→ Dataset records

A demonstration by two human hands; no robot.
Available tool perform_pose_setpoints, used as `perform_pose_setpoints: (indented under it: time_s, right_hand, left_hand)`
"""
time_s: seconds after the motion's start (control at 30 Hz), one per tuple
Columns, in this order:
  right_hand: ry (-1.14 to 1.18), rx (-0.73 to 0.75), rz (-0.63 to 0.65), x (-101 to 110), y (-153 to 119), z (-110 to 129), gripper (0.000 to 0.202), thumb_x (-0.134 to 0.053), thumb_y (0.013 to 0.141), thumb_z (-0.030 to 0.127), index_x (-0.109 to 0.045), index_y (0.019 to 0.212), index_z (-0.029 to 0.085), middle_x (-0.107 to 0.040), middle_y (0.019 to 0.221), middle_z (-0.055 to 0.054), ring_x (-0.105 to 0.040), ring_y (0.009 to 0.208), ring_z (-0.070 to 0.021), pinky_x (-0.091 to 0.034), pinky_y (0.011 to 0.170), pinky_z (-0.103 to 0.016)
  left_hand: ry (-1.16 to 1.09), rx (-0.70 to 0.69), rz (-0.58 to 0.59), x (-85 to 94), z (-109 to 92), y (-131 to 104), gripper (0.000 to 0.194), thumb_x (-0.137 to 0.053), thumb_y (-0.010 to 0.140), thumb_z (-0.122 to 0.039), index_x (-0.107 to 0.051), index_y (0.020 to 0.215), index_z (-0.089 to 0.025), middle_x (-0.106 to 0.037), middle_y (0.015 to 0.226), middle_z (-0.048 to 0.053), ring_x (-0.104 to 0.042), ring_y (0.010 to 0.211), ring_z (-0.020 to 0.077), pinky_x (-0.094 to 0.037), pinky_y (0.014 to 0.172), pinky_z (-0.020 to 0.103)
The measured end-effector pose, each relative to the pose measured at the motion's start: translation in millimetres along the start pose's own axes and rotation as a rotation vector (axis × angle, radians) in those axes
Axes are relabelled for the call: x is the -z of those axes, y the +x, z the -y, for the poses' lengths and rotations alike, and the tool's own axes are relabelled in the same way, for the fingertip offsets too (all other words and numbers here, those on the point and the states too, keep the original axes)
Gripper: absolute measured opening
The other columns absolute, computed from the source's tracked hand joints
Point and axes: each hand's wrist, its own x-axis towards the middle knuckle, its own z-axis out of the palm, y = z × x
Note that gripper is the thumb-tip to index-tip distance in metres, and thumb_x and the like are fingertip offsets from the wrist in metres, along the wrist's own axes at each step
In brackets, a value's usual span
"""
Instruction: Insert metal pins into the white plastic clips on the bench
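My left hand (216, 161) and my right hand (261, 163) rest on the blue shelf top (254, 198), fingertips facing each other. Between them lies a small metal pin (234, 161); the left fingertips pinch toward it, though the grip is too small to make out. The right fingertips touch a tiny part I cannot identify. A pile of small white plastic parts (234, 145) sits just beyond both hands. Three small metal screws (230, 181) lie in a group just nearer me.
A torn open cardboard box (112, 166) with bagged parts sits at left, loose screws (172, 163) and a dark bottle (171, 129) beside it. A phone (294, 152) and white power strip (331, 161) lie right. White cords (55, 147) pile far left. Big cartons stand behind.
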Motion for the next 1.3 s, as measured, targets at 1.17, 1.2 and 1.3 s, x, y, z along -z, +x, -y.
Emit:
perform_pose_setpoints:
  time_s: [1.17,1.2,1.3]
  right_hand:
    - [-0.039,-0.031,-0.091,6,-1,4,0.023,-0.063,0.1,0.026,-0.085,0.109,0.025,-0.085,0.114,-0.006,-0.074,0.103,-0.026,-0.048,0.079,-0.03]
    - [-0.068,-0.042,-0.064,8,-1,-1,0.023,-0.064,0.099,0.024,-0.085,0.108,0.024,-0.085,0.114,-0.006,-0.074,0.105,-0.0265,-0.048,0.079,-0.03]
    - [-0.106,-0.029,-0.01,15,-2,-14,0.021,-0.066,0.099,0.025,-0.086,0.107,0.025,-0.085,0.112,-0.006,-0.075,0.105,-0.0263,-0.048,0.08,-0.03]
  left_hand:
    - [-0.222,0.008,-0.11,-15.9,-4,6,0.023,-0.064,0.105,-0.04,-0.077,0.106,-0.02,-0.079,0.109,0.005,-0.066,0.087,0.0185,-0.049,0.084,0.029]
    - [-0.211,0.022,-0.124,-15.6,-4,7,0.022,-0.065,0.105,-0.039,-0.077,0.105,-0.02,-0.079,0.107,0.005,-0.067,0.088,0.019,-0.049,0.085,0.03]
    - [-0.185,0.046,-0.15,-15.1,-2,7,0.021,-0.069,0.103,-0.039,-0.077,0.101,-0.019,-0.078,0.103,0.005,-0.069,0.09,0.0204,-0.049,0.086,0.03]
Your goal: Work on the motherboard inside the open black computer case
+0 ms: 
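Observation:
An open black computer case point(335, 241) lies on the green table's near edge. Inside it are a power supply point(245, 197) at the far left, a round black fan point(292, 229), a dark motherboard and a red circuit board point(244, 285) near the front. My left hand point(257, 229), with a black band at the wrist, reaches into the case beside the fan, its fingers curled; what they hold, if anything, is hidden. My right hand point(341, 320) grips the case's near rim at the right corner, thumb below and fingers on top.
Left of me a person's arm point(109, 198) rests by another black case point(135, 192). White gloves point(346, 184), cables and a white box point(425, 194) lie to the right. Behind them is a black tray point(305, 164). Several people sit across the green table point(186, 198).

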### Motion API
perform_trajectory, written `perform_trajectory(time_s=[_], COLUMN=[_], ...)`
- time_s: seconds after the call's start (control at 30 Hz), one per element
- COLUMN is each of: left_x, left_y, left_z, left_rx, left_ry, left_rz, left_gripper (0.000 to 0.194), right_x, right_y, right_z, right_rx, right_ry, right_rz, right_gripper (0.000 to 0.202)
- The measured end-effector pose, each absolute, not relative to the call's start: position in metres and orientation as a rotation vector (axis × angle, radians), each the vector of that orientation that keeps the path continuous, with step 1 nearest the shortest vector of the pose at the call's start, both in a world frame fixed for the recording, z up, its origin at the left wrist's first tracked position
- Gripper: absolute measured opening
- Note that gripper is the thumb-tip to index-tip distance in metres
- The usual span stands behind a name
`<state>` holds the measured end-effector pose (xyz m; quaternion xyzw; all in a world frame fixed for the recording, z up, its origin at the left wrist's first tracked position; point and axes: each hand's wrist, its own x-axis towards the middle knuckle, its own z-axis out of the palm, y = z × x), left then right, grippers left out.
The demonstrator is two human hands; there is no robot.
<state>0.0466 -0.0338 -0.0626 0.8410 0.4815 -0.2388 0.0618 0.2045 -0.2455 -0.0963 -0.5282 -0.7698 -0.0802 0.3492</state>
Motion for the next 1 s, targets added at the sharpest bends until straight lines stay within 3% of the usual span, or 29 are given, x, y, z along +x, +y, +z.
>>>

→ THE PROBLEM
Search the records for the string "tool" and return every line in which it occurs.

→ SOLUTION FOR THIS TASK
Available tool perform_pose_setpoints, used as `perform_pose_setpoints: (indented under it: time_s, right_hand, left_hand)`
Axes are relabelled for the call: x is the -z of those axes, y the +x, z the -y, for the poses' lengths and rotations alike, and the tool's own axes are relabelled in the same way, for the fingertip offsets too (all other words and numbers here, those on the point and the states too, keep the original axes)

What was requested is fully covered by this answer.